One health, multiple challenges: The inter-species transmission of influenza A virus

Abstract

Influenza A viruses are amongst the most challenging viruses that threaten both human and animal health. Influenza A viruses are unique in many ways. Firstly, they are unique in the diversity of host species that they infect. This includes waterfowl (the original reservoir), terrestrial and aquatic poultry, swine, humans, horses, dog, cats, whales, seals and several other mammalian species. Secondly, they are unique in their capacity to evolve and adapt, following crossing the species barrier, in order to replicate and spread to other individuals within the new species. Finally, they are unique in the frequency of inter-species transmission events that occur. Indeed, the consequences of novel influenza virus strain in an immunologically naïve population can be devastating. The problems that influenza A viruses present for human and animal health are numerous. For example, influenza A viruses in humans represent a major economic and disease burden, whilst the poultry industry has suffered colossal damage due to repeated outbreaks of highly pathogenic avian influenza viruses.
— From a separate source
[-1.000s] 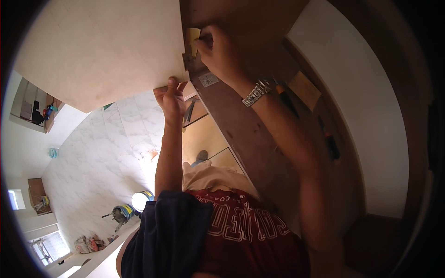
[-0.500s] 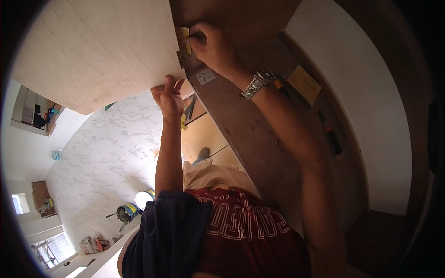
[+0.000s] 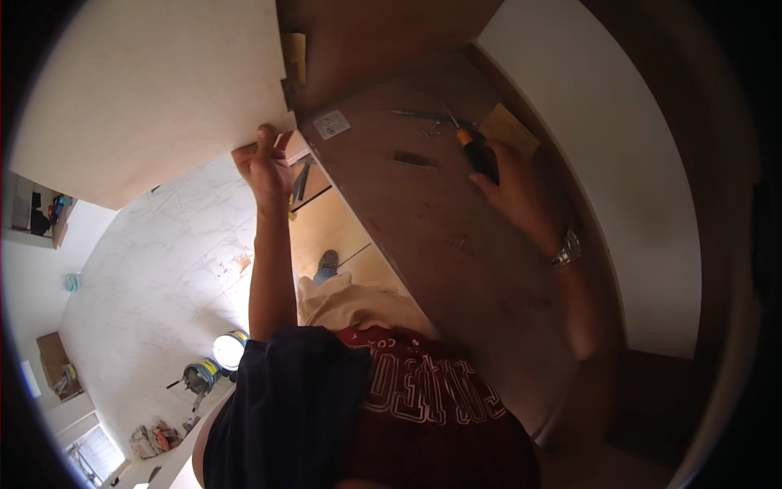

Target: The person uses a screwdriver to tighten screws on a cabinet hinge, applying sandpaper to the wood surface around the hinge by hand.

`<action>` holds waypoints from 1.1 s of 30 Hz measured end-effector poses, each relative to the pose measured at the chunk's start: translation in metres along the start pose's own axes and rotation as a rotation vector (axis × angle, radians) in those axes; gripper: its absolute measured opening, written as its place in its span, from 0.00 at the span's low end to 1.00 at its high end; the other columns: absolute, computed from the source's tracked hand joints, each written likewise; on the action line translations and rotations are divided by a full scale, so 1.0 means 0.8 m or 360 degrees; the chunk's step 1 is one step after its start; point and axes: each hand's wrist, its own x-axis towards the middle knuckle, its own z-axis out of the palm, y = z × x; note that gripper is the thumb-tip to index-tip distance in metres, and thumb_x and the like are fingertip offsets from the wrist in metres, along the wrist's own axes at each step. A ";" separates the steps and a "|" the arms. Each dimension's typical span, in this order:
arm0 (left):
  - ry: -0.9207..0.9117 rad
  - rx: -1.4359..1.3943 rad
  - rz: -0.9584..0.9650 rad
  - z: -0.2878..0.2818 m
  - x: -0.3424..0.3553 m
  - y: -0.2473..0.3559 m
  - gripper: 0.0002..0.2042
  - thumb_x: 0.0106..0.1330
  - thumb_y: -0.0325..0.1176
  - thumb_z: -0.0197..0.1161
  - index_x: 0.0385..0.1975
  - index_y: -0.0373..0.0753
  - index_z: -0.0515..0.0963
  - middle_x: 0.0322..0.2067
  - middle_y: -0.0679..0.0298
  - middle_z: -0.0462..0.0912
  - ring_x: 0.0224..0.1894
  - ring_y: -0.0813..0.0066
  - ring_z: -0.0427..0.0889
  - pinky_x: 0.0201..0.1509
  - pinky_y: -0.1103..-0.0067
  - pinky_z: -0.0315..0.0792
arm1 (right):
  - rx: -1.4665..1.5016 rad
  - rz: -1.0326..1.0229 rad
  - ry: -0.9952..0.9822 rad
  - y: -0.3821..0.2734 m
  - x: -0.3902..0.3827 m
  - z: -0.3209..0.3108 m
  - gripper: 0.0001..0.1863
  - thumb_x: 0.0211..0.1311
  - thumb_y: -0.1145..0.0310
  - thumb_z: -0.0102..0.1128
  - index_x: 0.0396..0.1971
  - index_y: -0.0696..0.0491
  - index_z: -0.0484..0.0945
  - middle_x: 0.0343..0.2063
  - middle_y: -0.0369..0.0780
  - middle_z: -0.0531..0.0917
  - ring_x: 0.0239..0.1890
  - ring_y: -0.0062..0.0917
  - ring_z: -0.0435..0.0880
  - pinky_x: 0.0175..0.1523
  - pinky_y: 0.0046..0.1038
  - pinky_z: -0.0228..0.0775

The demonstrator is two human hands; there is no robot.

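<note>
A white marble floor (image 3: 155, 269) is filling the left of the frame. A small window (image 3: 96, 453) is glowing at the lower left. A white wall (image 3: 619, 163) is running down the right.

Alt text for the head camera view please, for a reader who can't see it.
Seen from above, a person's left hand grips the lower edge of a large pale panel, while the right hand reaches for an orange-and-black handled screwdriver lying on a brown wooden surface. Screws and a sandpaper-like yellow pad lie nearby; a white marble-look floor shows below.
</note>
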 end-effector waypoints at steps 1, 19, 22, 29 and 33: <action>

This review aims to provide a comprehensive overview of influenza A viruses by shedding light on interspecies virus transmission and summarising the current knowledge regarding how influenza viruses can adapt to a new host.

Fig. 1

Reservoirs and inter-species transmission events of low pathogenic avian influenza viruses. Wild birds, domestic birds, pigs, horses, humans and bats maintain their own influenza A viruses (arrow in circle, subtype in bold). Spill-over events occur occasionally, most frequently from wild birds (arrow straight, subtype normal font). *H7N7 virus emerged amongst horses in the 1950s but is currently thought to be extinct.

Fig. 2

Zoonotic events caused by influenza viruses originating from avian species. The countries where avian zoonotic infections were recorded are indicated in shades of red. * provinces of China: Shanghai, Beijing, Hong Kong, Anhui, Fujian, Jiangsu, Jiangxi, Guangdong, Guizhou, Henan, Hunan, Hebei, Shandong, Zheijang. Additionally, two cases were imported to Taiwan from mainland China. The intensity of the colour correlates with the intensity of the reported cases. In brackets are indicated the number of fatalities against the number of confirmed cases.

Fig. 3

Zoonotic events caused by influenza H5N1 viruses. The countries where human cases of H5N1 virus infection were recorded since 1997 are indicated in shades of green. LPDR: Lao People's Democratic Republic. The intensity of the colour correlates with the intensity of the reported cases. In brackets are indicated the number of fatalities against the number of confirmed cases.

Fig. 4

Adaptation of the hemagglutinin protein in mammals. A) Cartoon representation of a model of the trimer structure HA of A/Indonesia/5/2005 (PDB ID: 1JSM). The momomers have different colours for clarity. Highlighted in yellow is the receptor binding site, that facilitates attachment to the sialic acid receptors on the host cell. Mutations in, or in close proximity of the receptor binding site, together with the presence or absence of potential N-linked glycosylation sites, affect the preference and avidity of binding to α2,3-linked or α2,6-linked sialic acid receptors. Amino acids (position 18, 110, 318, 47 (HA2) and 58 (HA2) (H3 numbering), which have been shown to affect HA-stability, and associated transmission in mammals are highlighted in red. B) Influenza virus phenotypes which are associated with adaptation to mammals, shown for non-adapted and adapted avian influenza viruses. Top panel: Attachment of inactivated influenza viruses to ciliated epithelial cells in ferret upper respiratory tract. Bottom panel: acid stability of HA proteins as measured in syncytia formation assays after exposure to indicated pH.

Fig. 5

Adaptation of the polymerase complex. The programme PyMOL was used to assign the indicated subunits PB2, PB1, PA and the influenza A virus promoter in dark grey, grey, light grey and yellow, respectively. Characterized domains, as well as amino acids relevant for airborne transmission between mammals are indicated. The promoter is bound by parts of all three polymerase subunits. The template, as well as the nascent strand exit the polymerase from a cavity, presumably in two different directions. The structural model of A/little yellow-shouldered bat/Guatemala/060/2010 (H17N10) served as a basis (PDB code: 4WSB).

Fig. 6

Zoonotic events caused by influenza viruses originating from mammalian species. The countries where swine zoonotic infections were recorded are indicated in shade of blue. The orange box indicates the only reported human infection with a seal-origin influenza virus. The intensity of the colour correlates with the intensity of the reported cases. In brackets are indicated the number of fatalities against the number of confirmed cases.